Михаил Дынкин /Ашдод/

***

После Нового года у них продолжается старый.
Снега нет. Ветра нет. День похож на футляр от гитары;
он слегка залоснился и замер в медвежьем углу.
Персонажи скучают. А что им ещё остаётся?
Головами качают. Включают подсветку эмоций.
Диалог состоит из «ага», «огого» и «угу».

Огого – это «сильно». Ага и угу – «как обычно».
Чёрно-белая фильма: субтитры, цензура, кавычки.
Это Мёбиус с лентой зашёл погостить и отжёг.
Персонажи, вставая, роняют слова и запчасти.
И под треск киноплёнки дрожат на клеёнке две чашки.
И под каждой из них образуется липкий кружок.

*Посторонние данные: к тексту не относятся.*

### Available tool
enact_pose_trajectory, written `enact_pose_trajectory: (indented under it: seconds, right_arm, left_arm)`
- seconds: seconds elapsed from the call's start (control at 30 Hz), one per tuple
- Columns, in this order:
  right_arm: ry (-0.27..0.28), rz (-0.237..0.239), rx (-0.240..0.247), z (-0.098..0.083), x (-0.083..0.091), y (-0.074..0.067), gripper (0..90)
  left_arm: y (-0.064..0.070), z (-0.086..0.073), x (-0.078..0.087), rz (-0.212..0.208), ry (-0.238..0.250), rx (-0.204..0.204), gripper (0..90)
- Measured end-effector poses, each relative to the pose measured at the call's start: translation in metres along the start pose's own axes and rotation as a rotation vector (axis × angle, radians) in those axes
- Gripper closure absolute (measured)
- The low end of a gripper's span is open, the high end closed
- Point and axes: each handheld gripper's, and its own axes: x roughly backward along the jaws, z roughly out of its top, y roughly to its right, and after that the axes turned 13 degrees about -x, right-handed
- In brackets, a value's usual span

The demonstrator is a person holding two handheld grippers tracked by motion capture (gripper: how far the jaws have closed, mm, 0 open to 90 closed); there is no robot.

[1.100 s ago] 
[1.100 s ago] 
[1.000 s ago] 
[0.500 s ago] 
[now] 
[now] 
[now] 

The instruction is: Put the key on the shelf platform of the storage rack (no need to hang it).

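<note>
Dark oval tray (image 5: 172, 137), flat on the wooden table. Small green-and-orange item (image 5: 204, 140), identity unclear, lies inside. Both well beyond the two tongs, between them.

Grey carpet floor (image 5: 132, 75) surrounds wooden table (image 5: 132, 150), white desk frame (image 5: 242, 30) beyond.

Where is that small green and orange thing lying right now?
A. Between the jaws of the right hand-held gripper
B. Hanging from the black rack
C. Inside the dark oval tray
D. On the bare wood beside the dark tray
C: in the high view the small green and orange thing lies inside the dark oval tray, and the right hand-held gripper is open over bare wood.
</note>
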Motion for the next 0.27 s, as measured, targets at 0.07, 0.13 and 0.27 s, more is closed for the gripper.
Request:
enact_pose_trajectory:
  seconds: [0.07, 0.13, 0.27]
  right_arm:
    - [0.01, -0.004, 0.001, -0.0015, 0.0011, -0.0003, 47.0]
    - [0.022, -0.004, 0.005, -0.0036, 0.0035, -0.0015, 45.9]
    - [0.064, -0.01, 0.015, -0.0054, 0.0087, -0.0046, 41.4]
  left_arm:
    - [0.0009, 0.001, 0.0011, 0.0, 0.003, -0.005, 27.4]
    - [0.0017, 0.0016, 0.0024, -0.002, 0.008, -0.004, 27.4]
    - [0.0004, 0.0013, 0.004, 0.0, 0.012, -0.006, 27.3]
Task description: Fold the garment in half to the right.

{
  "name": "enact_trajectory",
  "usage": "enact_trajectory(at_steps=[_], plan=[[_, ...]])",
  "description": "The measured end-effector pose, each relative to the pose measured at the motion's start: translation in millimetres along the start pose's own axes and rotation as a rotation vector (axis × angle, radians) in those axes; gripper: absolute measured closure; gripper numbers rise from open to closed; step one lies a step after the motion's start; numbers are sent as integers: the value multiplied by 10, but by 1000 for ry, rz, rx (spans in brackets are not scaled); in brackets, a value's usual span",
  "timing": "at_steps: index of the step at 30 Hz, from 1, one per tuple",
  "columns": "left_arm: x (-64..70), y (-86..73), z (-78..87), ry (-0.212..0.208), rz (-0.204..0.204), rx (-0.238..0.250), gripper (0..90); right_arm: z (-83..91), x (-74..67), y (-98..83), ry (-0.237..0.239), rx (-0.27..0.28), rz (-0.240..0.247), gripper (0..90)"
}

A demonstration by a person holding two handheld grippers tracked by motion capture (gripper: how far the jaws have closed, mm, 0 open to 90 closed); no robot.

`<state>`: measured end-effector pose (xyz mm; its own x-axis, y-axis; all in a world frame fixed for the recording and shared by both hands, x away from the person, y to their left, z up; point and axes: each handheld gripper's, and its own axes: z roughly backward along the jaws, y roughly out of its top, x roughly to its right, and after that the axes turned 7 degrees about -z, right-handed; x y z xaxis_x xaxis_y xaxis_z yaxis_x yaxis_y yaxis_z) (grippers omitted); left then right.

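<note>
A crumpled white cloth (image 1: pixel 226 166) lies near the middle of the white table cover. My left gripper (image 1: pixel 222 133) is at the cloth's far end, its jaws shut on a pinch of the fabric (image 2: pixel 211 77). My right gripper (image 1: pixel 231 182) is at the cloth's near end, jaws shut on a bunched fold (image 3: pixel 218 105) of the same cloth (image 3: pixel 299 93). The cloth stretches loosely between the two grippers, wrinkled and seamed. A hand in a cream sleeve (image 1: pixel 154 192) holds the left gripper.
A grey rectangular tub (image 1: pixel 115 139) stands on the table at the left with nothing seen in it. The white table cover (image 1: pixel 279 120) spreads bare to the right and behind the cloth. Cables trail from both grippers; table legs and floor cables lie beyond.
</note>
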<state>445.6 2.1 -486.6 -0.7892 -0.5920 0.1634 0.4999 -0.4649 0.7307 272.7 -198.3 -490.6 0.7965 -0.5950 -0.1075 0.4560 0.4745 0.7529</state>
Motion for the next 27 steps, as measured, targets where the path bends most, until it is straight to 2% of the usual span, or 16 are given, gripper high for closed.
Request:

Начинается снег. Дышит в спину разбуженный ветер.
По экрану ползёт что-то среднее между медведем
и бастардом гориллы… Дублёр, задушив двойника,
говорит в микрофон о превратностях киноискусства.
После Нового года у них обостряются чувства,
но дождавшись финала, мы видим одни облака.

 

ОТРАЖЕНИЯ

Вот зеркало кривое для героя,
в котором отражаются сараи,
фабричный корпус, голова коровы,
локомотив под винными парами;
девятка бубен, круглые печати,
портал, ведущий в лавку скобяную;
любовница с борцовскими плечами,
похожая на бабу надувную.

Она стоит на кухне, подбоченясь,
жену напоминая, между прочим.
Выпячивает разом грудь и челюсть,
заканчивает фразу чем-то очень
фольклорным – это эвфемизм, конечно.
Она сама, что зеркало кривое,
в котором отражается колечко
с фальшивым изумрудом, теневое
правительство из давешней брошюры,
крестовый туз, гусиная печёнка;
веснушчатые руки дяди Шуры –
она тогда совсем была девчонкой…

Имея дело с пресловутым дядей,
любителем нимфеток и покушать,
глаза отводит в сторону читатель
и затыкает вянущие уши,
соскальзывая в зеркало кривое
(как выбраться из текста ни старался),
где тычется во что-то неживое,
заполнившее время и пространство.

 

***

Летиция маневренною птицею
летит во сне над городом фарфоровым.
И чудо-город машет ей, Летиции,
зелёными руками-светофорами.
Когда-то светофоры были красными,
но всё течёт и, стало быть, меняется.
Летиция над скоростными трассами,
над ледяной озёрной умывальницей;
над лесопарком всклоченным искрящимся,
над садом обезноженным заснеженным…
Летиция, похожая на ящера,
наполненного воздухом разреженным.
Она летит и в самую нелётную,
в густой пурге, над океаном Времени.
Вот только воздух обжигает лёгкие,
дырявит их невидимыми дрелями.
А где-то там, внизу, в больничном корпусе
выходит врач из кабинета-ящика
и видит, как сидит на стуле, сгорбившись,
мать пациентки, превращённой в ящера.
Врач говорит: «Надежд на излечение…»
Тушуется, буксует в сослагательном.
И мать даёт добро на отключение
от аппарата, ставшего летательным.

 

***

Снег под руку с дождём идёт по голым паркам.
Качают тополя незримых грудничков.
Унылая пора, слепая санитарка:
ни пуха, ни пера за стёклами очков.
Ни пуха, ни пера, ни ясности, ни цели.
И это хорошо, что цели не ясны;
что вот она – зима, в чьём ледяном лице я
читаю приговор, досматривая сны
чужие, ну и что, мне нравятся чужие –
в них неудобно жить, но умирать легко;
здесь тот же мокрый снег, глаза его большие,
текущие дождём сквозь пальцы двойников.
Я наугад войду в один из снов вакантных
и встречу двойника с дождём наперевес.
Он выдохнет, вдохнёт и скажет, вероятно,
что весь я не умру, но я хотел бы – весь.